In the evening the explorers encamped, as previously, in a nook of the
shore which here abruptly terminated their new domain, not far from
where they might have expected to find the important village of
Memounturroy; but of this, too, there was now no trace. "I had quite
reckoned upon a supper and a bed at Orleansville to-night," said
Servadac, as, full of despondency, he surveyed the waste of water.
"Quite impossible," replied Ben Zoof, "except you had gone by a boat.
But cheer up, sir, cheer up; we will soon devise some means for getting
across to Mostaganem."
"If, as I hope," rejoined the captain, "we are on a peninsula, we are
more likely to get to Tenes; there we shall hear the news."

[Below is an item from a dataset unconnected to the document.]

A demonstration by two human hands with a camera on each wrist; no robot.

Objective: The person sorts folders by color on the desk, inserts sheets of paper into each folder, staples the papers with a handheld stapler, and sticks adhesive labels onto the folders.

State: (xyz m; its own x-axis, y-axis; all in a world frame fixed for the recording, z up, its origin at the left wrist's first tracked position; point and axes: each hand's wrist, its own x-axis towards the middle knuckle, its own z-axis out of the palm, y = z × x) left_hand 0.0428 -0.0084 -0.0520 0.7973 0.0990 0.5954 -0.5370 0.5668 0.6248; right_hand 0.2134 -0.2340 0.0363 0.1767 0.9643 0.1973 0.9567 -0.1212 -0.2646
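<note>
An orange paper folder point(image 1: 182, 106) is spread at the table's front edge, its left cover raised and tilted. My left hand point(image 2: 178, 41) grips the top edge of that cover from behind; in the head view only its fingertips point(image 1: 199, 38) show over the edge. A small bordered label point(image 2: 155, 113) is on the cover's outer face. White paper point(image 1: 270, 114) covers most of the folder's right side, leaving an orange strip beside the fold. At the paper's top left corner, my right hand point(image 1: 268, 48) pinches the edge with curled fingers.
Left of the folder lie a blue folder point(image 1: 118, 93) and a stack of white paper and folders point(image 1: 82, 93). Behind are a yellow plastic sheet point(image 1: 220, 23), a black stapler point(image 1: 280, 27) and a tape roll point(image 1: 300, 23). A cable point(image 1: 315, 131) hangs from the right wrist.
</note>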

"Far more likely to carry the news ourselves," answered Ben Zoof, as he
threw himself down for his night's rest.
Six hours later, only waiting for sunrise, Captain Servadac set himself
in movement again to renew his investigations. At this spot the shore,
that hitherto had been running in a southeasterly direction, turned
abruptly to the north, being no longer formed by the natural bank of the
Shelif, but consisting of an absolutely new coast-line. No land was in
sight. Nothing could be seen of Orleansville, which ought to have been
about six miles to the southwest; and Ben Zoof, who had mounted the
highest point of view attainable, could distinguish sea, and nothing but
sea, to the farthest horizon.
Quitting their encampment and riding on, the bewildered explorers kept
close to the new shore. This, since it had ceased to be formed by the
original river bank, had considerably altered its aspect. Frequent
landslips occurred, and in many places deep chasms rifted the ground;
great gaps furrowed the fields, and trees, half uprooted, overhung the
water, remarkable by the fantastic distortions of their gnarled trunks,
looking as though they had been chopped by a hatchet.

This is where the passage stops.